◆ WORK ORDER
These records must be written out again exactly.
####################
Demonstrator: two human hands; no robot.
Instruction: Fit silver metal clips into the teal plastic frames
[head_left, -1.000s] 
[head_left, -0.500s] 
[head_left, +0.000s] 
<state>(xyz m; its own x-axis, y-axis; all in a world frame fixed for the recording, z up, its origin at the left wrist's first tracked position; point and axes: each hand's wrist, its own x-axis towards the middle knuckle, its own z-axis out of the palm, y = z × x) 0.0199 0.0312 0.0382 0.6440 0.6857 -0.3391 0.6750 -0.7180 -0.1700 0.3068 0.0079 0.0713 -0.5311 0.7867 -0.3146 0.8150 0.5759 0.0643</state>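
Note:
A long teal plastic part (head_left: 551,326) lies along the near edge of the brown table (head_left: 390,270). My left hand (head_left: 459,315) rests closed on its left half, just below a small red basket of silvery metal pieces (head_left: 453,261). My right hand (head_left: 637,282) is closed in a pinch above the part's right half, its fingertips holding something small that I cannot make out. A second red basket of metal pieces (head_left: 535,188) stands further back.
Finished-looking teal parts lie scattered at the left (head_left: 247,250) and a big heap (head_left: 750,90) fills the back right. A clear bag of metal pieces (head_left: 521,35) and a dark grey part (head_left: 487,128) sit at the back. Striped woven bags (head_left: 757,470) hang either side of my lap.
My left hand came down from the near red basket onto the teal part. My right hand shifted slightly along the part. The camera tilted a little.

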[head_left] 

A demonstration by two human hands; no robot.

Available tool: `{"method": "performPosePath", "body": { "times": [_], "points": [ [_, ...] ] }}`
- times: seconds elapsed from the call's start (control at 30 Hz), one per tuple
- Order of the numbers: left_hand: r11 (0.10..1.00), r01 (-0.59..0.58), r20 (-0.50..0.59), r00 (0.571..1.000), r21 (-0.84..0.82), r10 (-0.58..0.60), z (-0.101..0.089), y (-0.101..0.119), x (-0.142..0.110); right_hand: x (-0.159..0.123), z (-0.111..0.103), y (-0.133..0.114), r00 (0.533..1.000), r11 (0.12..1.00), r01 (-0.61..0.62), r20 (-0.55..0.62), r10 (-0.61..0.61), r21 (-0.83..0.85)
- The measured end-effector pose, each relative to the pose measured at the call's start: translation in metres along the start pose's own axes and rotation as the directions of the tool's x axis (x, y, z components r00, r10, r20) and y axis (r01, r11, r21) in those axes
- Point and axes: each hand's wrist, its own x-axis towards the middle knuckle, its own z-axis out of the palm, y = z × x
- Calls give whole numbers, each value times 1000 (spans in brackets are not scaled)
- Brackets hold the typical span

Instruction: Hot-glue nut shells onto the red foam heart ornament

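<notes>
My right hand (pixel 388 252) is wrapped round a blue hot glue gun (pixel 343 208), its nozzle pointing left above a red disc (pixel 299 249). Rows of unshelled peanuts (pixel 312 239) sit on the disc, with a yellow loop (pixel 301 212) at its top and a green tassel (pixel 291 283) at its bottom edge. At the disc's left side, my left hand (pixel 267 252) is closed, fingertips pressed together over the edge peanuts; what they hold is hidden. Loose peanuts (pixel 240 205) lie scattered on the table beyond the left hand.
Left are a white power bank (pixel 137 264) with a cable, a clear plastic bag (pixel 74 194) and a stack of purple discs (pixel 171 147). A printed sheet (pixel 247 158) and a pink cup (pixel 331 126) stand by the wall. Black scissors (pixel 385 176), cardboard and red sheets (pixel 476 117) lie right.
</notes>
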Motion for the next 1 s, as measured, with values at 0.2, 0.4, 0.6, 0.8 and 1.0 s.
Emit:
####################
◆ REPLY
Demonstrator: two human hands; no robot.
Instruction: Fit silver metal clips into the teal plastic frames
[head_left, -1.000s] 
[head_left, -0.500s] 
[head_left, +0.000s] 
<state>(xyz m; its own x-axis, y-axis; all in a world frame fixed for the recording, z up, its origin at the left wrist's first tracked position; point and axes: each hand's wrist, its own x-axis towards the middle knuckle, its own z-axis out of the palm, y = z × x) 0.0199 0.0312 0.0382 0.6440 0.6857 -0.3391 0.6750 -0.7180 -0.1700 0.3068 0.0079 0.0713 -0.5311 0.7867 -0.3146 0.8150 0.5759 0.0643</state>
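Note:
A long teal plastic part (head_left: 551,326) lies along the near edge of the brown table (head_left: 390,270). My left hand (head_left: 459,315) rests closed on its left half, just below a small red basket of silvery metal pieces (head_left: 453,261). My right hand (head_left: 637,282) is closed in a pinch above the part's right half, its fingertips holding something small that I cannot make out. A second red basket of metal pieces (head_left: 535,188) stands further back.
Finished-looking teal parts lie scattered at the left (head_left: 247,250) and a big heap (head_left: 750,90) fills the back right. A clear bag of metal pieces (head_left: 521,35) and a dark grey part (head_left: 487,128) sit at the back. Striped woven bags (head_left: 757,470) hang either side of my lap.
My left hand came down from the near red basket onto the teal part. My right hand shifted slightly along the part. The camera tilted a little.
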
[head_left] 

A demonstration by two human hands; no robot.

Available tool: `{"method": "performPosePath", "body": { "times": [_], "points": [ [_, ...] ] }}`
- times: seconds elapsed from the call's start (control at 30 Hz), one per tuple
- Order of the numbers: left_hand: r11 (0.10..1.00), r01 (-0.59..0.58), r20 (-0.50..0.59), r00 (0.571..1.000), r21 (-0.84..0.82), r10 (-0.58..0.60), z (-0.101..0.089), y (-0.101..0.119), x (-0.142..0.110); right_hand: x (-0.159..0.123), z (-0.111..0.103), y (-0.133..0.114), r00 (0.533..1.000), r11 (0.12..1.00), r01 (-0.61..0.62), r20 (-0.55..0.62), r10 (-0.61..0.61), r21 (-0.83..0.85)
- The measured end-effector pose, each relative to the pose measured at the call's start: translation in metres along the start pose's own axes and rotation as the directions of the tool's x axis (x, y, z components r00, r10, r20) and y axis (r01, r11, r21) in those axes
- Point and axes: each hand's wrist, its own x-axis towards the middle knuckle, its own z-axis out of the palm, y = z × x
- Calls give whole numbers, each value times 1000 (spans in brackets are not scaled)
- Brackets hold the typical span

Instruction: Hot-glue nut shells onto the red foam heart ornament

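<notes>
My right hand (pixel 388 252) is wrapped round a blue hot glue gun (pixel 343 208), its nozzle pointing left above a red disc (pixel 299 249). Rows of unshelled peanuts (pixel 312 239) sit on the disc, with a yellow loop (pixel 301 212) at its top and a green tassel (pixel 291 283) at its bottom edge. At the disc's left side, my left hand (pixel 267 252) is closed, fingertips pressed together over the edge peanuts; what they hold is hidden. Loose peanuts (pixel 240 205) lie scattered on the table beyond the left hand.
Left are a white power bank (pixel 137 264) with a cable, a clear plastic bag (pixel 74 194) and a stack of purple discs (pixel 171 147). A printed sheet (pixel 247 158) and a pink cup (pixel 331 126) stand by the wall. Black scissors (pixel 385 176), cardboard and red sheets (pixel 476 117) lie right.
</notes>
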Motion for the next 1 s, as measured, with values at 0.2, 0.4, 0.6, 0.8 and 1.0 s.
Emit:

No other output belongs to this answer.